Exercise brief. Output only the lines of the entries that follow, starting at the one with "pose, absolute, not" and running down to the one with "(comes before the", both included and unchanged.

Stored dataset items.
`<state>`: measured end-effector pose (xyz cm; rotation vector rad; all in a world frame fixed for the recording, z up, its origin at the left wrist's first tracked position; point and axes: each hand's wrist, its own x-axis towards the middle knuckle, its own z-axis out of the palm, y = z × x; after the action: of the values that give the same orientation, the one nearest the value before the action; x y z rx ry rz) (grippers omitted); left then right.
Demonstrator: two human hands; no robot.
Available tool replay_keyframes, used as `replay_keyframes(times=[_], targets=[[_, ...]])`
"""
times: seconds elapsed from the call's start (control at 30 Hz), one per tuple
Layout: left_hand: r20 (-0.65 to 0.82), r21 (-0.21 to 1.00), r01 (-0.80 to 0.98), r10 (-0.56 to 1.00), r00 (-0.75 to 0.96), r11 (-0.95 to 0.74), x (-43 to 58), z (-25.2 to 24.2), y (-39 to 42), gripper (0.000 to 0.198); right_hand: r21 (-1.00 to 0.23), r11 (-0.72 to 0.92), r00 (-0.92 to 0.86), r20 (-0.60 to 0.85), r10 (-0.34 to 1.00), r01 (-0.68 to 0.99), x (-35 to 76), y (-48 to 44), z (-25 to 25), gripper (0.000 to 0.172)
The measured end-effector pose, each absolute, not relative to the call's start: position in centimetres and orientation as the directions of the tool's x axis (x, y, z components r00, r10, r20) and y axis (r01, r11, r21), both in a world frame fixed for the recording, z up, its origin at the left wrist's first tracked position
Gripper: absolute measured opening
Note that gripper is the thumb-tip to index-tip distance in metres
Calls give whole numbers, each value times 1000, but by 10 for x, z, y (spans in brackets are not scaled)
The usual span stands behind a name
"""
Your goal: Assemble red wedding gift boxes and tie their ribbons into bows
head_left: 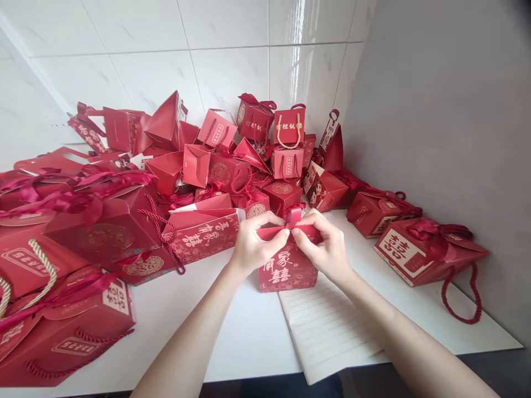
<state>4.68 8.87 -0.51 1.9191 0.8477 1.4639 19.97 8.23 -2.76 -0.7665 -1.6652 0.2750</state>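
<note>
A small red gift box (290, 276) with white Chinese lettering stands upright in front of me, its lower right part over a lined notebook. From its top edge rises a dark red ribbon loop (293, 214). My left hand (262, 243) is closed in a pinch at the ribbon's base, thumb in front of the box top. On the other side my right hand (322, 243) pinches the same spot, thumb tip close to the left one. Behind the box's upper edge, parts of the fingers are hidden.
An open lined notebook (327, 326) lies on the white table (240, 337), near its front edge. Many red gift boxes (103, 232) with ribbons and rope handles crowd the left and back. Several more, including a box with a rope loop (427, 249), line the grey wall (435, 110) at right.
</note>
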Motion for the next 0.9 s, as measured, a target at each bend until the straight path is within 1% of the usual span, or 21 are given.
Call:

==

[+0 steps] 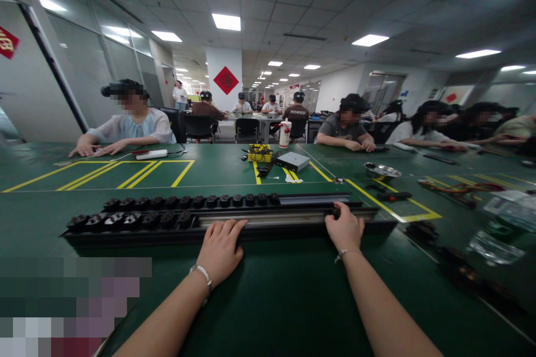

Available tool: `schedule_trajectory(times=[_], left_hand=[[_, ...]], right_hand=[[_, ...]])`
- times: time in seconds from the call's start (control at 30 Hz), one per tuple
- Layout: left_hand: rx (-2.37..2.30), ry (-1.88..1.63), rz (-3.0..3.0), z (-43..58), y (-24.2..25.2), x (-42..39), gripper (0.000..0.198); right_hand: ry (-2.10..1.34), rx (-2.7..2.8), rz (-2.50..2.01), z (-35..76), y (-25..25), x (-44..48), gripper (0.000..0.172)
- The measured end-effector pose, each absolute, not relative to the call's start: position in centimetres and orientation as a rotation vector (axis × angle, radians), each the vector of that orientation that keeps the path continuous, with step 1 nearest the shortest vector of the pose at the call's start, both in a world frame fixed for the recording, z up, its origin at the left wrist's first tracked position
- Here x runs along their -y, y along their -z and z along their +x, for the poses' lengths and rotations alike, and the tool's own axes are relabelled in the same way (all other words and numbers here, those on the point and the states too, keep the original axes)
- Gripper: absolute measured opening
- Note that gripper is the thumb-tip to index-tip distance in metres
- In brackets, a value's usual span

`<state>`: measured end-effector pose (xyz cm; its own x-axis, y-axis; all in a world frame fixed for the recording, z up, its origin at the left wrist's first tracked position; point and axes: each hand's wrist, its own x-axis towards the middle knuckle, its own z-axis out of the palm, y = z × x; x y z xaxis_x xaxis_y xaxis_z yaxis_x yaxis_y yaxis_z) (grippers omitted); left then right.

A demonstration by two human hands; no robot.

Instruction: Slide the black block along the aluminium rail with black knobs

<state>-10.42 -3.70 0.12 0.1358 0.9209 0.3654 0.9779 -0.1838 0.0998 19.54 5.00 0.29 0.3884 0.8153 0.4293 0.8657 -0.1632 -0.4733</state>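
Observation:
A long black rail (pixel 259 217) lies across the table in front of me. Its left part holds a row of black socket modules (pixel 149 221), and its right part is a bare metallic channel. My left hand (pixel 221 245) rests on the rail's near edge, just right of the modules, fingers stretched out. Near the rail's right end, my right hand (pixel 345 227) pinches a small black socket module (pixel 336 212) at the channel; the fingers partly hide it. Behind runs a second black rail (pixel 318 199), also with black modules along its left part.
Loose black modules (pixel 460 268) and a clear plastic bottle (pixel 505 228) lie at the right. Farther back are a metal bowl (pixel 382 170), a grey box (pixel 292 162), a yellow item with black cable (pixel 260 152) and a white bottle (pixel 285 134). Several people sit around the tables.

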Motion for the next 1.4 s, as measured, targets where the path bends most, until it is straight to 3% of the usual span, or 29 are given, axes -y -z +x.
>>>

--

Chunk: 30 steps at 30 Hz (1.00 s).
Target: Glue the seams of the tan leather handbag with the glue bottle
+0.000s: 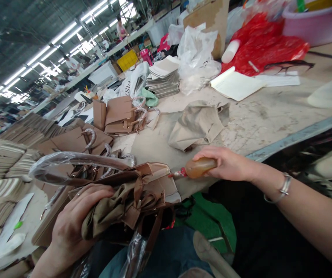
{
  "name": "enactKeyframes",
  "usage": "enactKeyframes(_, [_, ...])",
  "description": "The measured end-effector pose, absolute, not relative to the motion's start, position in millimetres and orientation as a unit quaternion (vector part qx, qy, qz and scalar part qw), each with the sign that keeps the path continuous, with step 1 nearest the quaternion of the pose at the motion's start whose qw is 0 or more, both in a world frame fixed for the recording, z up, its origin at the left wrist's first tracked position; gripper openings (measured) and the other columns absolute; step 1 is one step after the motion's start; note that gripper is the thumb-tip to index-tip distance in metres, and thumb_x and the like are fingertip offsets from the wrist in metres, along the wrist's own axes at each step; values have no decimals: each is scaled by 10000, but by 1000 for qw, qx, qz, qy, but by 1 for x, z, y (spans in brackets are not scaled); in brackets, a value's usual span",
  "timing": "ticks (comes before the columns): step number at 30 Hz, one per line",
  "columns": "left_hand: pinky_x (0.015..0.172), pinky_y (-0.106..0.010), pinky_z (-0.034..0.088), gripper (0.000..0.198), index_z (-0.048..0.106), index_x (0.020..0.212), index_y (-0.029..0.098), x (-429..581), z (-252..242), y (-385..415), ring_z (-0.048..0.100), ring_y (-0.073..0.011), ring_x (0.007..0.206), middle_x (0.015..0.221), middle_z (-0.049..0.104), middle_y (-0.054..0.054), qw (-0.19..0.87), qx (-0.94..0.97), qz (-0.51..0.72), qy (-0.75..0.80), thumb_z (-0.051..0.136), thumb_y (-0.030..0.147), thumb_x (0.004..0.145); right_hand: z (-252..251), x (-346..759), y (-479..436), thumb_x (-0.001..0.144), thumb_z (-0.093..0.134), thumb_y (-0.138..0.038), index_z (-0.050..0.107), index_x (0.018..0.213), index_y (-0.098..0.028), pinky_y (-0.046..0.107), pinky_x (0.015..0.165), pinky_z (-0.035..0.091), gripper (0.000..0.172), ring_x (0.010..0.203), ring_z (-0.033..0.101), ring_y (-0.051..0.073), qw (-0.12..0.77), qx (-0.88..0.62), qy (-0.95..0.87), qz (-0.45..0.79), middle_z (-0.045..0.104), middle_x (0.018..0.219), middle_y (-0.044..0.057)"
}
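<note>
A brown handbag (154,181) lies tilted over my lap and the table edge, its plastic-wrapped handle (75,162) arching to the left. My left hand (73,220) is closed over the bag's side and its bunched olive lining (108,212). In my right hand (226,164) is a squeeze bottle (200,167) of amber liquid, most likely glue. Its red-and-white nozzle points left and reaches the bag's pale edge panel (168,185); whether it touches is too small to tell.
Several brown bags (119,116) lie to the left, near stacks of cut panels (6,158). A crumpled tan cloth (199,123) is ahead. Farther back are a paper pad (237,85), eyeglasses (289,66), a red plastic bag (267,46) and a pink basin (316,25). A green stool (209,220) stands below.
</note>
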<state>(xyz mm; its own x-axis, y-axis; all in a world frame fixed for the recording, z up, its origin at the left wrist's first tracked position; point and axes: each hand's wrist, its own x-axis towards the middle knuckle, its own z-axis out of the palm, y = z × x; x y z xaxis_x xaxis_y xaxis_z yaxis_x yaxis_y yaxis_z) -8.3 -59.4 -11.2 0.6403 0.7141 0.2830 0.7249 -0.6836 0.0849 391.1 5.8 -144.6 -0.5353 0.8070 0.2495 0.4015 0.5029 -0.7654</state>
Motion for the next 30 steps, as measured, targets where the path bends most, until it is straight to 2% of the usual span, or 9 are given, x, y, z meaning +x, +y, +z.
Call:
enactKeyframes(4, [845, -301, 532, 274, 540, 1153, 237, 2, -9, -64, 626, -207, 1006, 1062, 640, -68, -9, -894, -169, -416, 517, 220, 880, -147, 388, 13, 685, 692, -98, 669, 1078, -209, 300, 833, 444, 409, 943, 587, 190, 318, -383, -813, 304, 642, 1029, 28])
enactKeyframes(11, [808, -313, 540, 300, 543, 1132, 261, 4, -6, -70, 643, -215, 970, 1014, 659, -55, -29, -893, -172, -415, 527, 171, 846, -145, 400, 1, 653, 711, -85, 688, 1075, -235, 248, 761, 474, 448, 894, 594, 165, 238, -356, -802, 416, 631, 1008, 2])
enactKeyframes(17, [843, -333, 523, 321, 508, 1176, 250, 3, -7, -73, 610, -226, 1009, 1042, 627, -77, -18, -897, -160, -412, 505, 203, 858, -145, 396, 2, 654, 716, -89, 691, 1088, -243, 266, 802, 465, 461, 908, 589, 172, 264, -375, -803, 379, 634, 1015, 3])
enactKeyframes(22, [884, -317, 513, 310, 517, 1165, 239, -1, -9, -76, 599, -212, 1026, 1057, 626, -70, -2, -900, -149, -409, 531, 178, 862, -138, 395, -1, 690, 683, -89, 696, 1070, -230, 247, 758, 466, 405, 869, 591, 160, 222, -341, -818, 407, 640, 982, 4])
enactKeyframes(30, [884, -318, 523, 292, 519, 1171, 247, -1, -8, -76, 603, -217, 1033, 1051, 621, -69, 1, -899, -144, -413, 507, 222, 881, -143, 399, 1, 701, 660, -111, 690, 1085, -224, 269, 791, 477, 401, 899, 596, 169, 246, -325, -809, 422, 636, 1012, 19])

Worked solution.
  "description": "The measured end-effector pose, absolute, not relative to the motion's start, position in millimetres and orientation as a unit quaternion (vector part qx, qy, qz and scalar part qw), each with the sign that keeps the path continuous, with step 1 nearest the quaternion of the pose at the motion's start whose qw is 0 or more, both in a world frame fixed for the recording, z up, its origin at the left wrist's first tracked position; gripper openings (measured) and the other columns absolute; step 1 is one step after the motion's start; note that gripper is the thumb-tip to index-tip distance in metres, and thumb_x and the like are fingertip offsets from the wrist in metres, along the wrist's own axes at each step; values have no decimals: each is scaled by 10000, but by 1000 for qw, qx, qz, qy, but by 1 for x, z, y (spans in brackets are not scaled); in brackets, a value's usual span",
  "timing": "ticks (comes before the columns): step number at 30 Hz, one per line",

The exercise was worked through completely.